▸ **About this exercise**:
Every line from the one with "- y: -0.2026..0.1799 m" to the end of the listing, and nothing else, is to be printed exactly; please leave the pictures out.

▸ **Supplied information**:

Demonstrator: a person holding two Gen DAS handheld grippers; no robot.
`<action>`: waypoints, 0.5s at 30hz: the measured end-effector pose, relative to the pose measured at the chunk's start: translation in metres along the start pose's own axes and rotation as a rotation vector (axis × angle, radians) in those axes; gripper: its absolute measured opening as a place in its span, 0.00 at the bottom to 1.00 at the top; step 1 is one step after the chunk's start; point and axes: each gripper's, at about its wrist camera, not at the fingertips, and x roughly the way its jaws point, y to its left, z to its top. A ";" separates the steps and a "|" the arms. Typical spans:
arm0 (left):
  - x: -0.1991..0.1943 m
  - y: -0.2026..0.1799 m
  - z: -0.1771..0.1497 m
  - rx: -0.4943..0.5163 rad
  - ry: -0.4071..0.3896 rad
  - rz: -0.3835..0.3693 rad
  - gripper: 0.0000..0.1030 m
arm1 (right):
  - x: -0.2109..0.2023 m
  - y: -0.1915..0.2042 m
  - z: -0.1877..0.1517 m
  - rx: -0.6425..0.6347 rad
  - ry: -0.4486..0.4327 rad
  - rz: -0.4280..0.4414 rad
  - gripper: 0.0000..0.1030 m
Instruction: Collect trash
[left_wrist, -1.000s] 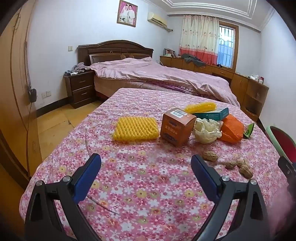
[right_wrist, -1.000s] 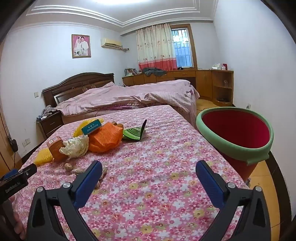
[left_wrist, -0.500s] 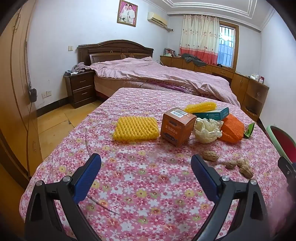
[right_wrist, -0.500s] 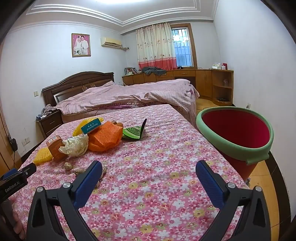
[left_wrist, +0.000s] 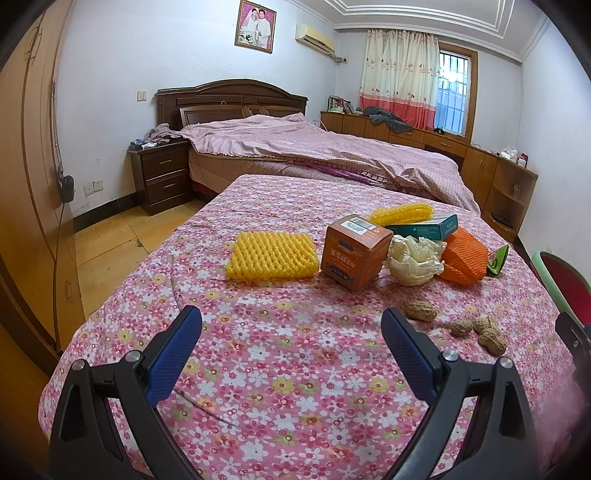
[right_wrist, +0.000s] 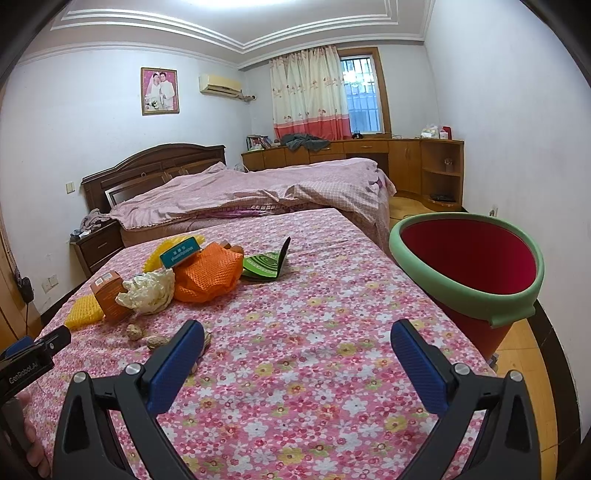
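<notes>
No visible change anywhere.

Two yellow foam nets are counted: one flat (left_wrist: 272, 256) and one behind the boxes (left_wrist: 402, 213). One orange foam net (left_wrist: 463, 258) is seen. Two boxes are counted, one orange-brown (left_wrist: 354, 251) and one teal (left_wrist: 424, 226). One crumpled white wrapper (left_wrist: 415, 260) and one green packet (right_wrist: 266, 263) are present. Four peanuts are counted (left_wrist: 422, 310) (left_wrist: 461, 327) (left_wrist: 484, 322) (left_wrist: 493, 342). One red bin with a green rim (right_wrist: 476, 291) is seen. Two grippers are counted, left (left_wrist: 291, 352) and right (right_wrist: 297, 354).
</notes>
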 end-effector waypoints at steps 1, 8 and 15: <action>0.000 0.000 0.000 0.000 0.000 0.000 0.94 | -0.001 0.000 0.000 0.001 -0.001 0.000 1.00; 0.000 0.000 0.000 -0.001 -0.001 0.000 0.94 | 0.000 0.000 0.000 -0.002 0.005 0.004 1.00; -0.001 -0.001 0.000 0.000 -0.002 0.000 0.94 | 0.000 0.000 0.000 -0.002 0.005 0.003 1.00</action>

▸ **Solution for this problem**:
  - y: -0.2026..0.1799 m
  - z: -0.1771..0.1497 m
  - rx: -0.4943..0.5163 rad
  - ry: -0.4071..0.3896 rad
  - rz: -0.3835..0.3693 rad
  - gripper: 0.0000..0.1030 m
arm1 (right):
  - x: -0.2109..0.2023 m
  - y: -0.1915..0.2042 m
  - z: -0.1877..0.1517 m
  - rx: -0.6425..0.6347 rad
  - ry: -0.4486..0.4327 rad
  - rz: -0.4280..0.4414 rad
  - gripper: 0.0000..0.1030 m
Instruction: Collect trash
[left_wrist, -1.000s] 
[right_wrist, -1.000s] 
[left_wrist, -0.500s] 
[right_wrist, -0.500s] 
[left_wrist, +0.000s] 
[right_wrist, +0.000s] 
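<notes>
No visible change anywhere.

Two yellow foam nets are counted: one flat (left_wrist: 272, 256) and one behind the boxes (left_wrist: 402, 213). One orange foam net (left_wrist: 463, 258) is seen. Two boxes are counted, one orange-brown (left_wrist: 354, 251) and one teal (left_wrist: 424, 226). One crumpled white wrapper (left_wrist: 415, 260) and one green packet (right_wrist: 266, 263) are present. Four peanuts are counted (left_wrist: 422, 310) (left_wrist: 461, 327) (left_wrist: 484, 322) (left_wrist: 493, 342). One red bin with a green rim (right_wrist: 476, 291) is seen. Two grippers are counted, left (left_wrist: 291, 352) and right (right_wrist: 297, 354).
</notes>
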 end-effector waypoints at steps 1, 8 and 15: <action>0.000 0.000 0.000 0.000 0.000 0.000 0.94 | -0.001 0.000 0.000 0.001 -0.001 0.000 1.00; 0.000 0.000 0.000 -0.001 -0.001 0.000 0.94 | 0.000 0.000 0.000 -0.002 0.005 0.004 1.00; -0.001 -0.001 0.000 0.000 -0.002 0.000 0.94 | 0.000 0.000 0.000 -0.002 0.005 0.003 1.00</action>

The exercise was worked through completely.